With nothing added or dropped, copy the data that follows exactly.

******

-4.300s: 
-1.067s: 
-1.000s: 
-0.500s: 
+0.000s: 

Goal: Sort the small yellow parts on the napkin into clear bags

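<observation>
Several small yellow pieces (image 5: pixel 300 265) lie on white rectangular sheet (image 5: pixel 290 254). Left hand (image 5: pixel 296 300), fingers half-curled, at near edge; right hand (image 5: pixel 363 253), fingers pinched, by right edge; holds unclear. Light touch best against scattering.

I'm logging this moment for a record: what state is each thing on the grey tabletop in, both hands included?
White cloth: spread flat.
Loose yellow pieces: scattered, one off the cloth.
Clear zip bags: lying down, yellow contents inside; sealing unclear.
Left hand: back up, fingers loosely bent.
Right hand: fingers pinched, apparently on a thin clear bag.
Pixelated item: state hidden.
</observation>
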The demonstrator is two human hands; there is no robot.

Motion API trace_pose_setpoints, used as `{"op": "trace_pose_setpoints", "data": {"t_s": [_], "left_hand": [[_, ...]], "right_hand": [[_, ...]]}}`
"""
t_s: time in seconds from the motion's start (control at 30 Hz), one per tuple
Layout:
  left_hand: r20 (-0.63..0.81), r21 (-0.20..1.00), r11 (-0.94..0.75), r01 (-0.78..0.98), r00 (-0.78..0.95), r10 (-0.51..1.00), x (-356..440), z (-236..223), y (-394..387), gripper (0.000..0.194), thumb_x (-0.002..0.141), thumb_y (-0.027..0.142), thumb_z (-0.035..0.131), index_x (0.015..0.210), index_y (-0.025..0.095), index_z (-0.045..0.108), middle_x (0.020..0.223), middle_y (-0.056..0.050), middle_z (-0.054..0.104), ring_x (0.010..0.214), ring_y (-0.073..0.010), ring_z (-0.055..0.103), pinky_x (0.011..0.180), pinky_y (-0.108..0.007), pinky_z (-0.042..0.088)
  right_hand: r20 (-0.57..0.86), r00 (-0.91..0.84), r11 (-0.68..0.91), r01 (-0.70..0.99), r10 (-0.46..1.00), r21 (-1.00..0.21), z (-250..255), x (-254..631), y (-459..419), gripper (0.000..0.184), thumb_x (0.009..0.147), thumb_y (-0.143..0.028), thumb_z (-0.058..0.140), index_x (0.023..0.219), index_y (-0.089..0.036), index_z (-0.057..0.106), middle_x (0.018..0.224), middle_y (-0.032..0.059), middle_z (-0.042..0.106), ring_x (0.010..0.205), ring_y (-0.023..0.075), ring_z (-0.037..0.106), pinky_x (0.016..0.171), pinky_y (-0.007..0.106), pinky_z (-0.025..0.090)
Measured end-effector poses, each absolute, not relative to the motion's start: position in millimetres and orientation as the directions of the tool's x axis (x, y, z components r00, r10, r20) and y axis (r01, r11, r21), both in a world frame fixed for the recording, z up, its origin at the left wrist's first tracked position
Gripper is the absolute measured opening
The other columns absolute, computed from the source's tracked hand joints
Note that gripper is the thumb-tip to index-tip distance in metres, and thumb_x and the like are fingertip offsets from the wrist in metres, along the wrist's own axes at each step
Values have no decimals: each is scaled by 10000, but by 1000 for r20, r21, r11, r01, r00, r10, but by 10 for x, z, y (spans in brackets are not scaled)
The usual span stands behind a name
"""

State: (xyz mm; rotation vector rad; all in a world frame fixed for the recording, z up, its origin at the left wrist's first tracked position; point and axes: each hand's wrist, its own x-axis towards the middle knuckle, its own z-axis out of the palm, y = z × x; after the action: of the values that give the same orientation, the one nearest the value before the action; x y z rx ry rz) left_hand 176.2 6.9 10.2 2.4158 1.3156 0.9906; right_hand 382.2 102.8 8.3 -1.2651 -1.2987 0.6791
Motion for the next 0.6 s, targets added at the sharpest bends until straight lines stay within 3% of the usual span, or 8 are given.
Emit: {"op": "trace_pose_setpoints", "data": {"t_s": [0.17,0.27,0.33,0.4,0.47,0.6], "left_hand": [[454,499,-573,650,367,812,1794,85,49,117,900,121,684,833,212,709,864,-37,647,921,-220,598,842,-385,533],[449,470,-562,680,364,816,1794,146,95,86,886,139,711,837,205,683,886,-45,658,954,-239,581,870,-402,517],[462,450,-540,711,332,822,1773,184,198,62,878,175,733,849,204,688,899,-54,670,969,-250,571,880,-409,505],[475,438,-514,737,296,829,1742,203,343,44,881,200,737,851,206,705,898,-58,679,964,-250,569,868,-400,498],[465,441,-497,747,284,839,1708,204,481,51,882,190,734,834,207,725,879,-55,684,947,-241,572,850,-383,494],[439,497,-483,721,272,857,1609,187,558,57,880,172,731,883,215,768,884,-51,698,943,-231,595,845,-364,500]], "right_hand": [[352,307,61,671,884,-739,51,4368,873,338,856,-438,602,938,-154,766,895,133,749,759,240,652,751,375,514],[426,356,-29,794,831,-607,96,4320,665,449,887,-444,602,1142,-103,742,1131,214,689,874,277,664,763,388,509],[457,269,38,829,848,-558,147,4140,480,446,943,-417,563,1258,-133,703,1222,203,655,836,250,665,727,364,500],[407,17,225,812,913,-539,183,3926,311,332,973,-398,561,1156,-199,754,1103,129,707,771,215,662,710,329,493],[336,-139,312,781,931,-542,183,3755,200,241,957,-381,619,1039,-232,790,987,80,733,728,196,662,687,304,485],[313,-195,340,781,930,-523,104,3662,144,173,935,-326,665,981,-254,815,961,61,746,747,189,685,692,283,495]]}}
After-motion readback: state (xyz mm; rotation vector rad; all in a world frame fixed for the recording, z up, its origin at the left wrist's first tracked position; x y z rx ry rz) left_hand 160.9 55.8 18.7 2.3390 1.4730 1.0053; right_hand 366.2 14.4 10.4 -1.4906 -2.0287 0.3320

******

Result for this exercise:
-4.300s: 
-1.067s: 
-1.000s: 
-0.500s: 
+0.000s: 

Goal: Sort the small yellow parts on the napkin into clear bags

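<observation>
Several small yellow pieces (image 5: pixel 300 265) lie on white rectangular sheet (image 5: pixel 290 254). Left hand (image 5: pixel 296 300), fingers half-curled, at near edge; right hand (image 5: pixel 363 253), fingers pinched, by right edge; holds unclear. Light touch best against scattering.

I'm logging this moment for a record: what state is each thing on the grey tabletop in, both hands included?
White cloth: spread flat.
Loose yellow pieces: scattered, one off the cloth.
Clear zip bags: lying down, yellow contents inside; sealing unclear.
Left hand: back up, fingers loosely bent.
Right hand: fingers pinched, apparently on a thin clear bag.
Pixelated item: state hidden.
</observation>
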The demonstrator is two human hands; there is no robot.

Motion API trace_pose_setpoints, used as `{"op": "trace_pose_setpoints", "data": {"t_s": [_], "left_hand": [[_, ...]], "right_hand": [[_, ...]]}}`
"""
t_s: time in seconds from the motion's start (control at 30 Hz), one per tuple
Layout:
  left_hand: r20 (-0.63..0.81), r21 (-0.20..1.00), r11 (-0.94..0.75), r01 (-0.78..0.98), r00 (-0.78..0.95), r10 (-0.51..1.00), x (-356..440), z (-236..223), y (-394..387), gripper (0.000..0.194), thumb_x (-0.002..0.141), thumb_y (-0.027..0.142), thumb_z (-0.035..0.131), index_x (0.015..0.210), index_y (-0.025..0.095), index_z (-0.045..0.108), middle_x (0.020..0.223), middle_y (-0.056..0.050), middle_z (-0.054..0.104), ring_x (0.010..0.214), ring_y (-0.073..0.010), ring_z (-0.055..0.103), pinky_x (0.011..0.180), pinky_y (-0.108..0.007), pinky_z (-0.042..0.088)
  right_hand: r20 (-0.57..0.86), r00 (-0.91..0.84), r11 (-0.68..0.91), r01 (-0.70..0.99), r10 (-0.46..1.00), r21 (-1.00..0.21), z (-250..255), x (-254..631), y (-459..419), gripper (0.000..0.184), thumb_x (0.009..0.147), thumb_y (-0.143..0.028), thumb_z (-0.058..0.140), index_x (0.023..0.219), index_y (-0.089..0.036), index_z (-0.057..0.106), middle_x (0.018..0.224), middle_y (-0.032..0.059), middle_z (-0.042..0.106), ring_x (0.010..0.205), ring_y (-0.023..0.075), ring_z (-0.037..0.106), pinky_x (0.016..0.171), pinky_y (-0.007..0.106), pinky_z (-0.025..0.090)
Measured end-effector poses, each absolute, not relative to the motion's start: position in millimetres and orientation as the directions of the tool's x axis (x, y, z components r00, r10, r20) and y axis (r01, r11, r21), both in a world frame fixed for the recording, z up, its origin at the left wrist's first tracked position
Gripper is the absolute measured opening
The other columns absolute, computed from the source's tracked hand joints
Note that gripper is the thumb-tip to index-tip distance in metres, and thumb_x and the like are fingertip offsets from the wrist in metres, along the wrist's own axes at each step
Values have no decimals: each is scaled by 10000, but by 1000 for r20, r21, r11, r01, r00, r10, but by 10 for x, z, y (spans in brackets are not scaled)
The usual span stands behind a name
"""

State: (xyz mm; rotation vector rad; all in a world frame fixed for the recording, z up, its origin at the left wrist's first tracked position; point and axes: each hand's wrist, its own x-axis towards the middle knuckle, its own z-axis out of the palm, y = z × x; after the action: of the values that give the same orientation, the one nearest the value before the action; x y z rx ry rz) left_hand 176.2 6.9 10.2 2.4158 1.3156 0.9906; right_hand 382.2 102.8 8.3 -1.2651 -1.2987 0.6791
Motion for the next 0.6 s, targets added at the sharpest bends until straight lines stay within 3% of the usual span, or 8 are given.
Emit: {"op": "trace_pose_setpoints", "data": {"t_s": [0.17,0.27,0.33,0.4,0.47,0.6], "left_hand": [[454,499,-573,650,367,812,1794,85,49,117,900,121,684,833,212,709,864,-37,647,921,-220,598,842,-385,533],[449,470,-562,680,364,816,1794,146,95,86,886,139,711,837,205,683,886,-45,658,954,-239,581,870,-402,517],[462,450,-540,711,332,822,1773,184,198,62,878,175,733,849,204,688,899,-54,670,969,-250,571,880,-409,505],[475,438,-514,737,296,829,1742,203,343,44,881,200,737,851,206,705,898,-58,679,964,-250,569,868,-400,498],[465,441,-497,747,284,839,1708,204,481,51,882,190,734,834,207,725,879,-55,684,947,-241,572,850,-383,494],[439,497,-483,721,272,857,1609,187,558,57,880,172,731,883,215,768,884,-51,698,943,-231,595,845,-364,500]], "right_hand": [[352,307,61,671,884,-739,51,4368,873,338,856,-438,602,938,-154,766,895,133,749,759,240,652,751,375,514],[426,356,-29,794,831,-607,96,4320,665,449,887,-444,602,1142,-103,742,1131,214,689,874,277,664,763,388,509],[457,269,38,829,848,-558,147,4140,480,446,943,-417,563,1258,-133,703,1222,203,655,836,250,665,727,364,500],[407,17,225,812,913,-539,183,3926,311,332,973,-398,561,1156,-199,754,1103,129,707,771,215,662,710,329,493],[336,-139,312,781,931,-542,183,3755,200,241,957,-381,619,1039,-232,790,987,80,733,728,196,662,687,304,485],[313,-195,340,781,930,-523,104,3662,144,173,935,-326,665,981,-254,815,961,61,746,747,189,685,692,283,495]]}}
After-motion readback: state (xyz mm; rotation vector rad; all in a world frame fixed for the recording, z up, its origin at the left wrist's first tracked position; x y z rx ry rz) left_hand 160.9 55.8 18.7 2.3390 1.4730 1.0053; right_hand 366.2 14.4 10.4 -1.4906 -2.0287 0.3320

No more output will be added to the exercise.